### WHAT IS EXPECTED
From the line with "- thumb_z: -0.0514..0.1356" through the line with "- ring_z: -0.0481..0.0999", repeat the entries verbatim, both end lines included, and add nothing.

+++ DATASET RECORDS +++

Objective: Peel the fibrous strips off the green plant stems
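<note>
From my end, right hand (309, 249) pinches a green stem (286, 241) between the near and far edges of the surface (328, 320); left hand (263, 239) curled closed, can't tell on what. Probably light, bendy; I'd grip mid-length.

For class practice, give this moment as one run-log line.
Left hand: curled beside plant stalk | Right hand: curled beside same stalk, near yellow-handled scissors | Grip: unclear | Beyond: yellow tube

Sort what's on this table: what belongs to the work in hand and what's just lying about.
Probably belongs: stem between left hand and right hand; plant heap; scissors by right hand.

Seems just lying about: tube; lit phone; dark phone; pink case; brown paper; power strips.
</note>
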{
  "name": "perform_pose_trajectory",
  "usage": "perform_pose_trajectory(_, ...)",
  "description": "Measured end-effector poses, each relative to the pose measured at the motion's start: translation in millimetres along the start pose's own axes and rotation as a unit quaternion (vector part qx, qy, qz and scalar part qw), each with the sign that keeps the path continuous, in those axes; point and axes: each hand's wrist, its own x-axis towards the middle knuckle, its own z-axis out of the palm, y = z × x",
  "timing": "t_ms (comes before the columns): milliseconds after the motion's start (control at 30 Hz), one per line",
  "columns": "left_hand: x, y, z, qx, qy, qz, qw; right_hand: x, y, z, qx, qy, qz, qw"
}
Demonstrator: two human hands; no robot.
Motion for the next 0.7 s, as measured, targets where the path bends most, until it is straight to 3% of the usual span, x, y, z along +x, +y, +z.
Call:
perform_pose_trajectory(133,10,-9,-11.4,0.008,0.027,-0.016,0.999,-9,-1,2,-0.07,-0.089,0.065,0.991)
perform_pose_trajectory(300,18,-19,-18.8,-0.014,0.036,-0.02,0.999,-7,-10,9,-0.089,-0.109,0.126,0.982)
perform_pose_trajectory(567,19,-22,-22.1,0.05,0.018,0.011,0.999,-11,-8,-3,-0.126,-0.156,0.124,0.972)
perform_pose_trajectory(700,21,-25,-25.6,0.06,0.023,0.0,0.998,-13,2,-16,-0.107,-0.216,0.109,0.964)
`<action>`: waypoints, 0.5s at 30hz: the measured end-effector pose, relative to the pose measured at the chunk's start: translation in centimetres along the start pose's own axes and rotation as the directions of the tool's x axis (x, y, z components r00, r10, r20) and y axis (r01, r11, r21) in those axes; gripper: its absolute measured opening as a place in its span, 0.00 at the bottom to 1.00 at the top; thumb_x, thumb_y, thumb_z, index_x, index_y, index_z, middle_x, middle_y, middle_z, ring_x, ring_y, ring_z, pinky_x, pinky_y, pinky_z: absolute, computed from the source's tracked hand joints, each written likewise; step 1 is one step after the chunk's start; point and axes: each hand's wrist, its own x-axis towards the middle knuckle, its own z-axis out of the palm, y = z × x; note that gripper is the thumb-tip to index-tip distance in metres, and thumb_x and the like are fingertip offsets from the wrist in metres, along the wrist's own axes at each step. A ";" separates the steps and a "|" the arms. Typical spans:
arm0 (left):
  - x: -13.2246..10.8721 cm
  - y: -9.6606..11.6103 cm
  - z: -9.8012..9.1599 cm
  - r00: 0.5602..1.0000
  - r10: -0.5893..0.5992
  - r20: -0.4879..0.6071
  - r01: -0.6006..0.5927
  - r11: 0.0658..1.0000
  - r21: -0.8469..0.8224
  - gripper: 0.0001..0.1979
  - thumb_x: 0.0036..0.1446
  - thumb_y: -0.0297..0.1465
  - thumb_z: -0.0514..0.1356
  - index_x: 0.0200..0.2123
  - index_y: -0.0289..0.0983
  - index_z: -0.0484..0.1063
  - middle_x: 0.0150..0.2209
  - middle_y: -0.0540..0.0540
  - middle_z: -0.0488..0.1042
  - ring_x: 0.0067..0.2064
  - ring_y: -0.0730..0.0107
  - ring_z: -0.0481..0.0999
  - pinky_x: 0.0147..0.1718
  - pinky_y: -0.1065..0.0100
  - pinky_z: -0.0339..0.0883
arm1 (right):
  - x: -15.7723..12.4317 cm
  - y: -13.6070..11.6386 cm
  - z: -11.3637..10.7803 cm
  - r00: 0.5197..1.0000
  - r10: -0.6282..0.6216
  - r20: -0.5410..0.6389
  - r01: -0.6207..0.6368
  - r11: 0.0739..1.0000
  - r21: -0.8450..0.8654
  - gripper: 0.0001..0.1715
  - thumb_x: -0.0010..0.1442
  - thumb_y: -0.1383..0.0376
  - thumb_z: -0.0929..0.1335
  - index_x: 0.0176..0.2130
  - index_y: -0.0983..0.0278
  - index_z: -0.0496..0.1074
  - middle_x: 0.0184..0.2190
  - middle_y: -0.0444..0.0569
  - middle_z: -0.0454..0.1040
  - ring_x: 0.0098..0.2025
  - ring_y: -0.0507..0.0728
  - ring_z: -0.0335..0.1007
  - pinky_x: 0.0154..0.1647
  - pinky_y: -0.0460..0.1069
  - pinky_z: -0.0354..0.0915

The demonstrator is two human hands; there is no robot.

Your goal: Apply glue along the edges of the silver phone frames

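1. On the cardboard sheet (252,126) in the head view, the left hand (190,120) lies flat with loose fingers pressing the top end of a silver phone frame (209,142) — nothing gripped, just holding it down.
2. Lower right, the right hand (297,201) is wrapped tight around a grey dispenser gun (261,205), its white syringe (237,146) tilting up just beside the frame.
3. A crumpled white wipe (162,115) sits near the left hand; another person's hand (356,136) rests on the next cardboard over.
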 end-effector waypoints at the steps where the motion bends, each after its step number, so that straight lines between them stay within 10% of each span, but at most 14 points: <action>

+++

### TASK OUTPUT
  - thumb_z: -0.0514..0.1356
  - index_x: 0.0200..0.2123
  - index_y: -0.0289..0.0983
  - index_z: -0.0484..0.1063
  - middle_x: 0.0150..0.2209
  - middle_y: -0.0540..0.0540
  - middle_z: -0.0488..0.1042
  - ring_x: 0.0067..0.2064
  - ring_y: -0.0730..0.0107
  - ring_z: -0.0481..0.0999

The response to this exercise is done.